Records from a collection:

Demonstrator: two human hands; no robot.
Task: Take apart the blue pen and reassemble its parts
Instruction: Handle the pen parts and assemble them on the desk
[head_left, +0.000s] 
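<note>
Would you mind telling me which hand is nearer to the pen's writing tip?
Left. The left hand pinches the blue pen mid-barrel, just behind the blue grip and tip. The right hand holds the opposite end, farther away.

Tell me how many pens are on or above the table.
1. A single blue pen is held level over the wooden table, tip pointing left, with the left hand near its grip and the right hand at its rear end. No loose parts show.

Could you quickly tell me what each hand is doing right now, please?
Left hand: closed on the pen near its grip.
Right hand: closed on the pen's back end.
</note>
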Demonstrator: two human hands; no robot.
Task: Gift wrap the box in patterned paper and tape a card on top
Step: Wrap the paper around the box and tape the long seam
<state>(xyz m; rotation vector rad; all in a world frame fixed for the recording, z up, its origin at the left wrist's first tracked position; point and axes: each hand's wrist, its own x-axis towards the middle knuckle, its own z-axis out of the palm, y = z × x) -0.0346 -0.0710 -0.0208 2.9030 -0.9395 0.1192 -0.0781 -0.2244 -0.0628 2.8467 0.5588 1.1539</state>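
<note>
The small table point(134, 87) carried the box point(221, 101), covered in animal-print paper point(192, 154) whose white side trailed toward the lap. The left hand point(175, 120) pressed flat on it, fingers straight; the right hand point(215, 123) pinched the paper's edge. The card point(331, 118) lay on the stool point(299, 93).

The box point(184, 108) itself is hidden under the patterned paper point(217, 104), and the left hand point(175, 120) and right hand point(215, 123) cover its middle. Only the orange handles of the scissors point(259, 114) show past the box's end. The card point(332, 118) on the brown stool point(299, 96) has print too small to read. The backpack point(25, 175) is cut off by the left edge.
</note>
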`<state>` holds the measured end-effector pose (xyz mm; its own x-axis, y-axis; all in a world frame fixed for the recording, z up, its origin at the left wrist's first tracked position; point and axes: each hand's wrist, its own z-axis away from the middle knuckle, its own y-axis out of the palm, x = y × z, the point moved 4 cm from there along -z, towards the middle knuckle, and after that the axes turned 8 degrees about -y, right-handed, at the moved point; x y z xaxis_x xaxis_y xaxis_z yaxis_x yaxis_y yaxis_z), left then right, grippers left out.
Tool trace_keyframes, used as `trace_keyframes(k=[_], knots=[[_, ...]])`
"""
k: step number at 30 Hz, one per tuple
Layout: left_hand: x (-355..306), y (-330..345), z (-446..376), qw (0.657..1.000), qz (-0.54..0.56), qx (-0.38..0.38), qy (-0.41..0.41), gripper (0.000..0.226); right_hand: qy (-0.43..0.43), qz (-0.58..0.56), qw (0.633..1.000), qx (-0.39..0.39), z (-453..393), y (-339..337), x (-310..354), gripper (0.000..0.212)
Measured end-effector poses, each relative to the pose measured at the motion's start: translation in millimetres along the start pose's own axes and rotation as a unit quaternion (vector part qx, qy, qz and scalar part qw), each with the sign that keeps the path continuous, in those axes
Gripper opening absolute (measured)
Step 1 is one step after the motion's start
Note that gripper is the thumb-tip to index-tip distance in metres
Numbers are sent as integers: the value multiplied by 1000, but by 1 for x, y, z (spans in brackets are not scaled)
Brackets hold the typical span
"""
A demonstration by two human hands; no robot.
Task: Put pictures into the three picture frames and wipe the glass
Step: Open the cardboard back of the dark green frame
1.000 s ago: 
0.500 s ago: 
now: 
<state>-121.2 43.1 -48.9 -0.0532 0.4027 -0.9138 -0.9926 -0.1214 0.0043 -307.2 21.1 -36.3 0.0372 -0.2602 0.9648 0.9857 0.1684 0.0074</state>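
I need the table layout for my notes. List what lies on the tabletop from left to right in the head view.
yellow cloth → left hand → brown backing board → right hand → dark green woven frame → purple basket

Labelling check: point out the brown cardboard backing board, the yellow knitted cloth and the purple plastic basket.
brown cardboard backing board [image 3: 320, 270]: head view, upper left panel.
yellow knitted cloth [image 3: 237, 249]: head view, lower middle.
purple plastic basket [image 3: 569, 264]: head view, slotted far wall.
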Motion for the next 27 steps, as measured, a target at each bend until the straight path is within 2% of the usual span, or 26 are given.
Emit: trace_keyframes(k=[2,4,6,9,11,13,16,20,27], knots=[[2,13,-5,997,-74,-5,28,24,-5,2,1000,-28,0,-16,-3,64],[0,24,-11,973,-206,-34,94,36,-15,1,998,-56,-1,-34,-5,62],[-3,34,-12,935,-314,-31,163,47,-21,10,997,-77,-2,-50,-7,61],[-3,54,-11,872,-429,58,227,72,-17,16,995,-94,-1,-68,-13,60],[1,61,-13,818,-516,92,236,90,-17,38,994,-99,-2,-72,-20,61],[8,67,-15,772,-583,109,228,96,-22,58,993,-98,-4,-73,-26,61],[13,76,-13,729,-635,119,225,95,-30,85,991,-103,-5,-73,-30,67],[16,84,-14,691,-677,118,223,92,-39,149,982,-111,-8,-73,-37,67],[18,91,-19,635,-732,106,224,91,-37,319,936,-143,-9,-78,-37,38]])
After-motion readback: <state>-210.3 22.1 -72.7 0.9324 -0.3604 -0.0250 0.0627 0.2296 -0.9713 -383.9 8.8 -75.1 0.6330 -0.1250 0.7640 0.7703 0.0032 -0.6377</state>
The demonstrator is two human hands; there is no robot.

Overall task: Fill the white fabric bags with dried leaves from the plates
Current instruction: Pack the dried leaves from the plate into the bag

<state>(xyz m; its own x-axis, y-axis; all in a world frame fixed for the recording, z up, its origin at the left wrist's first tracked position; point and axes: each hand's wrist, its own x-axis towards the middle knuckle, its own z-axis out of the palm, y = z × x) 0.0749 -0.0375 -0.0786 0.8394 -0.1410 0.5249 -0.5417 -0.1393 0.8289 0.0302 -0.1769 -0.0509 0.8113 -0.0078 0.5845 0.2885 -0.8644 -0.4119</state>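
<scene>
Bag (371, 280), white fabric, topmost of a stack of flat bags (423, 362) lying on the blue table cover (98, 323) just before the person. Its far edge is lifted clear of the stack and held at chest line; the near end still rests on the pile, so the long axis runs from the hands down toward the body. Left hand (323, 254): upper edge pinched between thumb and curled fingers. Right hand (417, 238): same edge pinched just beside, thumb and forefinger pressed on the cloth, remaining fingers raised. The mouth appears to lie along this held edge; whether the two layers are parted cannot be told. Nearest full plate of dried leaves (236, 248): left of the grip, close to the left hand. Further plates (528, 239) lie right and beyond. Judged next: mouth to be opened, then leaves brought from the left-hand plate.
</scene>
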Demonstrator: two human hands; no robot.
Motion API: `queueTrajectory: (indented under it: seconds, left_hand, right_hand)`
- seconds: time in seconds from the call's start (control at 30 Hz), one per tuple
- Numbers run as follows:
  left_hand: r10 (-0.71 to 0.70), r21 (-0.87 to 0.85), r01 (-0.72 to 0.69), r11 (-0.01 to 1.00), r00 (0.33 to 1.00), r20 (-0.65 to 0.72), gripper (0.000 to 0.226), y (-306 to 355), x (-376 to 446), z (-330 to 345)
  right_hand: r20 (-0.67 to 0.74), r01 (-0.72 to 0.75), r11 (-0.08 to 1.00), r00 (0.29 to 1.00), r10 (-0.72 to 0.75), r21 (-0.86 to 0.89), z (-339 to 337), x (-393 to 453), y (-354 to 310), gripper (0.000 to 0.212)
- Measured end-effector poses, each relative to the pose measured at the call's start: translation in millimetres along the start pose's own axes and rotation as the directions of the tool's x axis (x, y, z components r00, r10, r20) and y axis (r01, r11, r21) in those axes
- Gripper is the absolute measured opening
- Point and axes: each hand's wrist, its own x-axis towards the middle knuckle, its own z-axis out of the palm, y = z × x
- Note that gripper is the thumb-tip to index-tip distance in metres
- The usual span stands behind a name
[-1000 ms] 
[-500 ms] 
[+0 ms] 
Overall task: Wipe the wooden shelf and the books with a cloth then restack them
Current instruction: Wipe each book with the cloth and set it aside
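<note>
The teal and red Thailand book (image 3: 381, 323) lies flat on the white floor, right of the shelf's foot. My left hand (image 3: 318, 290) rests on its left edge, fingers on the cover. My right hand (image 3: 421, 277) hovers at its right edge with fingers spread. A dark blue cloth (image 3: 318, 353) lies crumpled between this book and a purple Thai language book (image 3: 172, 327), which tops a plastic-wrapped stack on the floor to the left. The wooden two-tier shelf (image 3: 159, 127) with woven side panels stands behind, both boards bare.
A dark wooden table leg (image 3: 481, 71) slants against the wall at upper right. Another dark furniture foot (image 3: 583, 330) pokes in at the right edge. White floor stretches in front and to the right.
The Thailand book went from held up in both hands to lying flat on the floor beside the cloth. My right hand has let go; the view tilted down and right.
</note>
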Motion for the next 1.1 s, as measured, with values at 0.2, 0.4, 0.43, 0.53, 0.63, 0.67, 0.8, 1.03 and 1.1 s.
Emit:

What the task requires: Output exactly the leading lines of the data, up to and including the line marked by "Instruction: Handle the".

Exercise response:
Demonstrator: two human hands; no robot.
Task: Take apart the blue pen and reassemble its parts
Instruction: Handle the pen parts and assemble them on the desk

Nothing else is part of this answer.